Your task
Every line below should be given again without alteration.
========================================
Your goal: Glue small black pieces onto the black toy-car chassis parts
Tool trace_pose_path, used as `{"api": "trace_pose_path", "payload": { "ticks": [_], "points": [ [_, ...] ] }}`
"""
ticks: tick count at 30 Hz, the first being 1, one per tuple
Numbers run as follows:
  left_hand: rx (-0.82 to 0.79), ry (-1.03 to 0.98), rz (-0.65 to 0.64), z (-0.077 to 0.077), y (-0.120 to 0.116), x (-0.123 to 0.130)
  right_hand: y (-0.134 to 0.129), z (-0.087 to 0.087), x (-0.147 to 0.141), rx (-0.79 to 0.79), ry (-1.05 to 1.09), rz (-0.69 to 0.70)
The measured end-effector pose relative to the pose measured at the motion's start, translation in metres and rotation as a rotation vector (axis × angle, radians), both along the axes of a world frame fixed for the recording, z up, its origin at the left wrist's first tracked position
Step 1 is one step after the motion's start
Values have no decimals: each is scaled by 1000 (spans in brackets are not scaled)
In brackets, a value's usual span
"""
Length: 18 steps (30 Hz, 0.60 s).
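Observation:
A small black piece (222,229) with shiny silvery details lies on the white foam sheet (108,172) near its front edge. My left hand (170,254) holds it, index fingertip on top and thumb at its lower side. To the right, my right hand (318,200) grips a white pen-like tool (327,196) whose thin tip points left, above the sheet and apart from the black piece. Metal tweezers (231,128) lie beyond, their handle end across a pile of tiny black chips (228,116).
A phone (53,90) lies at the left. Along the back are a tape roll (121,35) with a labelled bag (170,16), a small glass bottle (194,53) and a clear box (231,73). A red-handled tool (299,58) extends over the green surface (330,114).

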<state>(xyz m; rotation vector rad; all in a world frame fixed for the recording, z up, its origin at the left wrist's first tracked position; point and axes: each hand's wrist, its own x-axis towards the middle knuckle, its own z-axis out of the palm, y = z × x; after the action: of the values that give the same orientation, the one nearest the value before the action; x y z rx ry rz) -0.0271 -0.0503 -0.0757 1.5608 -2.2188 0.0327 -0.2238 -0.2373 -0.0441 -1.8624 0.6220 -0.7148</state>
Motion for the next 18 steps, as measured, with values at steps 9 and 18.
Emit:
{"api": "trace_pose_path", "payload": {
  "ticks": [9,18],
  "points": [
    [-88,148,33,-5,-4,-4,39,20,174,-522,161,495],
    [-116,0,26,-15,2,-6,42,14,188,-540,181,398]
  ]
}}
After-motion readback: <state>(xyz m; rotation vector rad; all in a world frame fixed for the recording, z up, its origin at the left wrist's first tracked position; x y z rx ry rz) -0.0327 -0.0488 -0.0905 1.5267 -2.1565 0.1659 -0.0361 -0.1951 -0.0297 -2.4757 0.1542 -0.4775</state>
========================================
Exercise answer
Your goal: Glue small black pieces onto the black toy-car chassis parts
Tool trace_pose_path, used as `{"api": "trace_pose_path", "payload": { "ticks": [_], "points": [ [_, ...] ] }}`
"""
ticks: tick count at 30 Hz, the first being 1, one per tuple
Numbers run as follows:
  left_hand: rx (-0.82 to 0.79), ry (-1.03 to 0.98), rz (-0.65 to 0.64), z (-0.077 to 0.077), y (-0.120 to 0.116), x (-0.123 to 0.130)
  right_hand: y (-0.134 to 0.129), z (-0.087 to 0.087), x (-0.147 to 0.141), rx (-0.79 to 0.79), ry (-1.05 to 1.09), rz (-0.69 to 0.70)
The measured end-effector pose relative to the pose measured at the motion's start, translation in metres and rotation as a rotation vector (axis × angle, radians), both along the axes of a world frame fixed for the recording, z up, its origin at the left wrist's first tracked position
Step 1 is one step after the motion's start
Values have no decimals: each is scaled by 1000 (spans in brackets are not scaled)
In brackets, a value's usual span
"""
Length: 18 steps (30 Hz, 0.60 s).
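Observation:
A small black piece (222,229) with shiny silvery details lies on the white foam sheet (108,172) near its front edge. My left hand (170,254) holds it, index fingertip on top and thumb at its lower side. To the right, my right hand (318,200) grips a white pen-like tool (327,196) whose thin tip points left, above the sheet and apart from the black piece. Metal tweezers (231,128) lie beyond, their handle end across a pile of tiny black chips (228,116).
A phone (53,90) lies at the left. Along the back are a tape roll (121,35) with a labelled bag (170,16), a small glass bottle (194,53) and a clear box (231,73). A red-handled tool (299,58) extends over the green surface (330,114).
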
<state>(xyz m; rotation vector rad; all in a world frame fixed for the recording, z up, its origin at the left wrist's first tracked position; point and axes: each hand's wrist, its own x-axis towards the middle knuckle, its own z-axis out of the palm, y = z × x; after the action: of the values that give the same orientation, the one nearest the value before the action; x y z rx ry rz) -0.0271 -0.0503 -0.0757 1.5608 -2.2188 0.0327 -0.2238 -0.2373 -0.0441 -1.8624 0.6220 -0.7148</state>
Motion for the next 18 steps, as measured, with values at steps 9 and 18.
Emit:
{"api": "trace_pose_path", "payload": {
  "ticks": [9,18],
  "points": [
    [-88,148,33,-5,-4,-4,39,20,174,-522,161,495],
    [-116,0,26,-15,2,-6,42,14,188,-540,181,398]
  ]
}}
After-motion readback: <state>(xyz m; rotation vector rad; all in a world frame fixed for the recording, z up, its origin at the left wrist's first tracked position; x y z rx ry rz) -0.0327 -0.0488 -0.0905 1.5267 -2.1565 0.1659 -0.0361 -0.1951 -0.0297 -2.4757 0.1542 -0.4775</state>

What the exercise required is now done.